L’associazione Assoutenti Campania ha mandato una diffida al governatore De Luca per l’ordinanza numero 65, la quale stabiliva la possibilità di occupare tutti i posti sui traghetti.

L’ordinanza di De Luca andrebbe contro quella del Ministero della Salute

Secondo la Assoutenti, infatti, a bordo dei traghetti al momento ci sarebbe troppa folla come riporta anche Fanpage. Questo, inoltre, andrebbe in contrasto con l’ordinanza del Ministero della Salute del 1° agosto e il DPCM del 7 agosto 2020.

Preoccupata per la salute dei propri cittadini, quindi, l’associazione avrebbe mandato una lettera di diffida alla Regione per sospendere l’ordinanza di De Luca.

Inoltre è stato già annunciato il ricorso al Tar, almeno fino a settembre, quando il numero di turisti diretto alle isole raggiungerà il suo picco.

Inoltre, la diffida, stando a quanto riportato da Fanpage, sarebbe stata inoltrata anche ai Ministeri di Salute, Trasporti e all’Autorità di Regolazione dei Trasporti.

Assoutenti denuncerebbe la troppa folla che si verrebbe a creare sui traghetti

Nello specifico l’ordinanza incriminata, la numero 65 del 6 agosto 2020, dice di poter occupare tutti i posti a sedere dei traghetti con una sola eccezione.

Quest’ultima è rappresentata dai posti “faccia a faccia”, i quali dovranno essere necessariamente occupati da membri dello stesso nucleo familiare.

Secondo Assoutenti però questo non basta dato che, come predetto, va in contrasto con “prescrizioni statali di grado superiore”.

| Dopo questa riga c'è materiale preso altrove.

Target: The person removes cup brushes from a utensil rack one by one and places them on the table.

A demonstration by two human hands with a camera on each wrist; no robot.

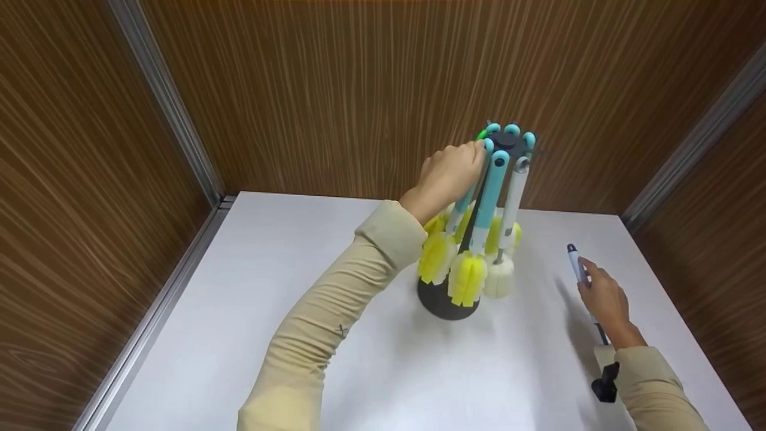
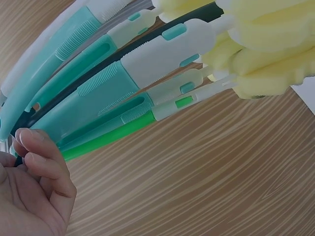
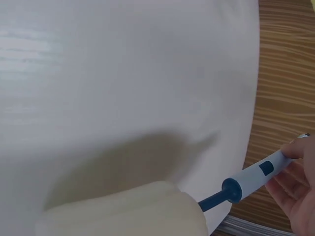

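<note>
My left hand (image 1: 450,173) pinches a brush handle (image 1: 486,145) at the top of the rack (image 1: 446,302); my right hand (image 1: 604,299) grips a brush (image 1: 577,262) over the worktop (image 1: 299,269).

Table (image 1: 299,299) plain white, walls (image 1: 335,90) brown wood grain with fine streaks, grey metal corner strips (image 1: 173,114). Rack (image 1: 446,302) base and top disc dark grey/black. Hung brushes (image 1: 488,203): teal handles, white lower sections with small teal insets, one handle bright green (image 2: 110,137), one white/grey; sponge heads (image 1: 467,278) yellow, one paler cream. Brush (image 3: 251,179) in right hand (image 1: 604,299): white-grey handle, dark blue collar and stem, cream sponge head. Sleeves (image 1: 335,311) beige.
</note>
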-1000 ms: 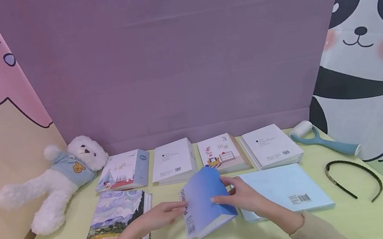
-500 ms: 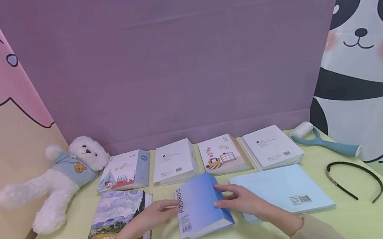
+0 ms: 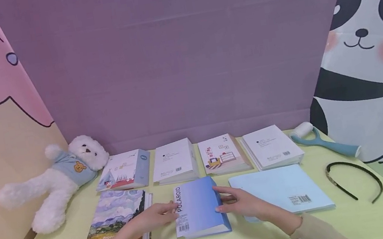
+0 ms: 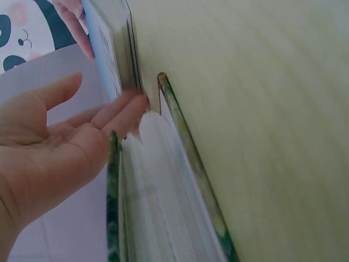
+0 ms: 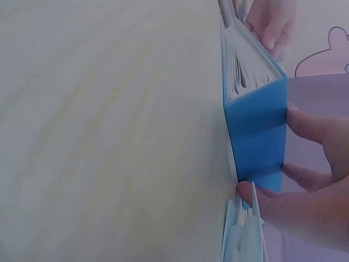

“Le imbarcazioni che garantiscono il TPL del Golfo di Napoli occupate al pieno della propria capienza non sono in grado di assicurare in tutti i momenti del viaggio la distanza interpersonale stabilita ai fini di scongiurare la contaminazione da Covid”.

Questa la nota rilasciata da Assoutenti in cui rende chiara la propria posizione secondo cui l’ordinanza firmata da De Luca metterebbe a rischio la salute di tutti.